For all of us who grew up thinking that only students get “caught” for skipping class, it is time for a rethink. Three days from now, any teacher skipping class in Delhi University without cause will be “caught” and suitably punished. And, most important, students will do the catching; by placing an anonymous phone call to a helpline that the university has designed specially for this purpose.
“Complete anonymity is guaranteed. This is a move to curb teacher absenteeism,” said Vice-Chancellor Dinesh Singh. The service will be supplemented by a “flying squad,” a team that will have the power to enter a classroom without advance notice and investigate a complaint from a student.
“Time-tables of all teachers will now be available on the college website at all times. The time-table will have to mention how many teaching hours and tutorials are allotted to the teacher. In addition, class time-tables detailing lectures and information about a teacher on leave will have to be pasted on the notice board outside every classroom,” said Prof. Singh.
“The helpline staff have been trained to ask the right questions about the availability of the time-table and schedule of the teacher, along with details of the teacher and the number of classes skipped, whether it is a habit of the teacher or whether he/she has not turned up for class on a particular day.”
Prof. Singh revealed that the university had received around 2,000 written complaints from students that half their classes were not being held on account of perpetually absent teachers. “Some more complaints like these have been coming our way from the Student Empowerment Committee which visits colleges and talks informally to students, and feedback from students attending the Antardhvani festival.”

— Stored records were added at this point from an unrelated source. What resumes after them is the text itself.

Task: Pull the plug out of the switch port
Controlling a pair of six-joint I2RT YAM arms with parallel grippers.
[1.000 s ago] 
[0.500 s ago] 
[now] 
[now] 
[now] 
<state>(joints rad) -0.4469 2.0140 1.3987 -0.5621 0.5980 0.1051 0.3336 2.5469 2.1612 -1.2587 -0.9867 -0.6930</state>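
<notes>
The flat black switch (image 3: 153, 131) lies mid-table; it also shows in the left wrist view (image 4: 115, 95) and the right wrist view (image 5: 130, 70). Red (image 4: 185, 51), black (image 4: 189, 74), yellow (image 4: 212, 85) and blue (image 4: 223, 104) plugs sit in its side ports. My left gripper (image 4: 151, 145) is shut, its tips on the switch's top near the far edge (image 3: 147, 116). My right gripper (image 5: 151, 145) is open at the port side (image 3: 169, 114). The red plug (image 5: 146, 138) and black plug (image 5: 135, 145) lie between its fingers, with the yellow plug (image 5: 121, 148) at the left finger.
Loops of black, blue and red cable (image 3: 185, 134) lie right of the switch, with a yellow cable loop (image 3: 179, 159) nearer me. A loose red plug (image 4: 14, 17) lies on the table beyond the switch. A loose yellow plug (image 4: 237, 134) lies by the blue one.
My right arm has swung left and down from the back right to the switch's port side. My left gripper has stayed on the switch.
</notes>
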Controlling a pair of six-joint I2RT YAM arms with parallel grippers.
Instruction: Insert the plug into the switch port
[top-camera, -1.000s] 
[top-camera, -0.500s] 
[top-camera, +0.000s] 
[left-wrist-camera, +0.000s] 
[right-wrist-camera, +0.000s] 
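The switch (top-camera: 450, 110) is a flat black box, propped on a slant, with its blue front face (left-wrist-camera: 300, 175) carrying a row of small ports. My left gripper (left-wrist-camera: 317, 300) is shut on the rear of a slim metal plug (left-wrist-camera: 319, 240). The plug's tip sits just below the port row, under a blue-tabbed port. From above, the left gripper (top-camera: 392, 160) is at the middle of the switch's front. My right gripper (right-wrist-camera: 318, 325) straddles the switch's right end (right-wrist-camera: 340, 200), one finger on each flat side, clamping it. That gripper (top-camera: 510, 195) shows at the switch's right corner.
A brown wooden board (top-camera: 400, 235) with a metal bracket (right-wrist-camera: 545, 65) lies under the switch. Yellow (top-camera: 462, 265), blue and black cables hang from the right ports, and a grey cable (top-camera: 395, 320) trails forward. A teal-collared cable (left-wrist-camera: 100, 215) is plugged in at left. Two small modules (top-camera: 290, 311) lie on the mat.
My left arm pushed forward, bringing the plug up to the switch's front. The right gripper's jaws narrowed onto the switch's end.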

The complaint can also be sent by email and fax to the special address. A special application is in the pipeline. Prof. Singh has been known to pay surprise visits to colleges. Nine out of ten times, the visits have turned out be less than pleasant. Classrooms have been found empty and time-tables non-existent.
“We are not trying to make anything unpleasant for anybody but just trying to sort out the issue. We will work in cooperation with college principals.”